§ **Work required**:
Within the material below, how many lines carry the word "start"? Only that number is wanted.
◆ ◆ ◆ ◆ ◆
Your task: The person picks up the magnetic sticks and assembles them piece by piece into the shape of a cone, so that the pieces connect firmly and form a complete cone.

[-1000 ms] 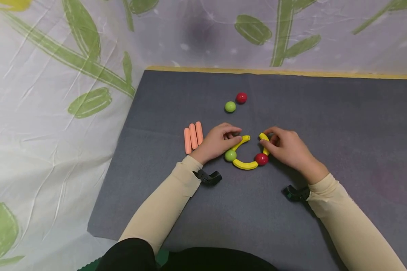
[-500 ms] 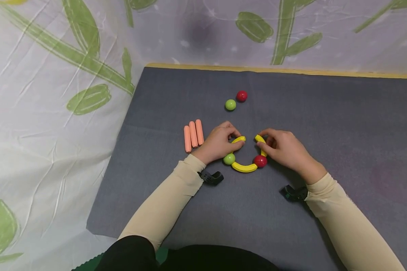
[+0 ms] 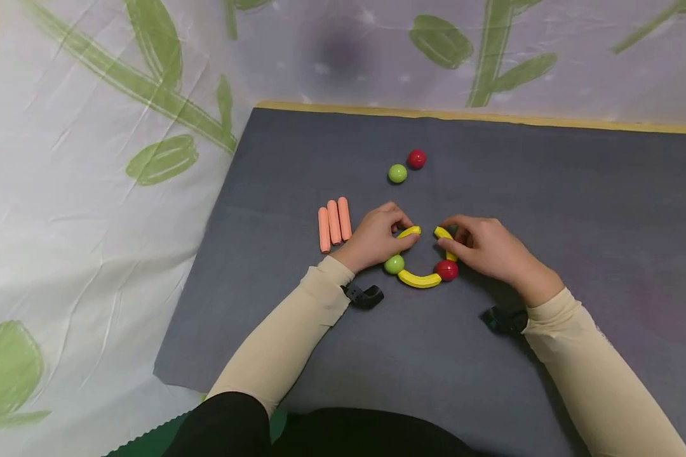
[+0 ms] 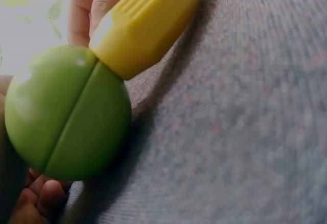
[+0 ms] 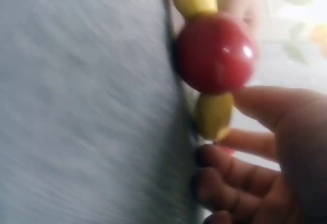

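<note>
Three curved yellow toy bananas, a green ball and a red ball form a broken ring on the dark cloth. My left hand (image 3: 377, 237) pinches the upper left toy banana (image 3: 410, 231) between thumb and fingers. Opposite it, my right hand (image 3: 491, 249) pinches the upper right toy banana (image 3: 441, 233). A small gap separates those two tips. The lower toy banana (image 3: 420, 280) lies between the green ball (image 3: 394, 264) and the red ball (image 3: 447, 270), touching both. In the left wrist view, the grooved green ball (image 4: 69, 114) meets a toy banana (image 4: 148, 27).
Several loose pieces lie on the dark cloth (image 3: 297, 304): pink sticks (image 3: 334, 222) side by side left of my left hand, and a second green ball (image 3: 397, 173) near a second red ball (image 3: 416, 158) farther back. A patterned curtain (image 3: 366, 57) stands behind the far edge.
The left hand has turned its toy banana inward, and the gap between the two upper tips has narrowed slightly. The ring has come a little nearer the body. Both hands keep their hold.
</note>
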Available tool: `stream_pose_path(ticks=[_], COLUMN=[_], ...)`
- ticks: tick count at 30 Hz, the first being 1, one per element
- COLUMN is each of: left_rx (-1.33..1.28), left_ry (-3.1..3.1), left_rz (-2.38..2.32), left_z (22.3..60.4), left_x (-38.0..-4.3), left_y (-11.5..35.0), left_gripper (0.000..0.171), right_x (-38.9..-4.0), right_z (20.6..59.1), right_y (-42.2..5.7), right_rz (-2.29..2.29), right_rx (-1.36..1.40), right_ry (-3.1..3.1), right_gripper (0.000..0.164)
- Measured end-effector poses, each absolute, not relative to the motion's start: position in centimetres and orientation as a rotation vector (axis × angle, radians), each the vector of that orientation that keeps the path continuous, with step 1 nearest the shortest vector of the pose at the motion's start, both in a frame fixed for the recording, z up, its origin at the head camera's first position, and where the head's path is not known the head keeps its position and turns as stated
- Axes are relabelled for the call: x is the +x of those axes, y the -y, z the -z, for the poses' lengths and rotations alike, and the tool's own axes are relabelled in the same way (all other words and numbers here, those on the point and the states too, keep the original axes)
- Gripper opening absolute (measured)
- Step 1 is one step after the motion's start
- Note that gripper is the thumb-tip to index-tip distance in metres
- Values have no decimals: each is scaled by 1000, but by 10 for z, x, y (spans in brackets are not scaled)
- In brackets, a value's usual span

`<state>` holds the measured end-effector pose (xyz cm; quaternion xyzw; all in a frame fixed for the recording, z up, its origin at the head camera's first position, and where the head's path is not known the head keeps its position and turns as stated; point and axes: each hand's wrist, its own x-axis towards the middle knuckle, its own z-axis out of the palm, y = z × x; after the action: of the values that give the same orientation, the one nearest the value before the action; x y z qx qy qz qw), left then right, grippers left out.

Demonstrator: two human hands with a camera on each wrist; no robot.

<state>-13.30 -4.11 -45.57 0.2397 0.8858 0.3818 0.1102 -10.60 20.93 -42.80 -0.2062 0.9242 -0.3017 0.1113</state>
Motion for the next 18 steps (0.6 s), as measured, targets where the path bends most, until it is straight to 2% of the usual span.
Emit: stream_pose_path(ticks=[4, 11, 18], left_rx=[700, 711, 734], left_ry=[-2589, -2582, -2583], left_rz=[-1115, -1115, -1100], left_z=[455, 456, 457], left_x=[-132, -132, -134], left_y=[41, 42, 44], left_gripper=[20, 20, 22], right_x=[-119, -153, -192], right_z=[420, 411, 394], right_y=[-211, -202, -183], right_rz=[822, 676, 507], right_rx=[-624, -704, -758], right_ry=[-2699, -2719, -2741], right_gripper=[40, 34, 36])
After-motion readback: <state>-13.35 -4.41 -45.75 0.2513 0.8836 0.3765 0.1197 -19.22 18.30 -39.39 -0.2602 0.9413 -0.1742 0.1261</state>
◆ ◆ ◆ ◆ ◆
§ **Exercise answer**:
2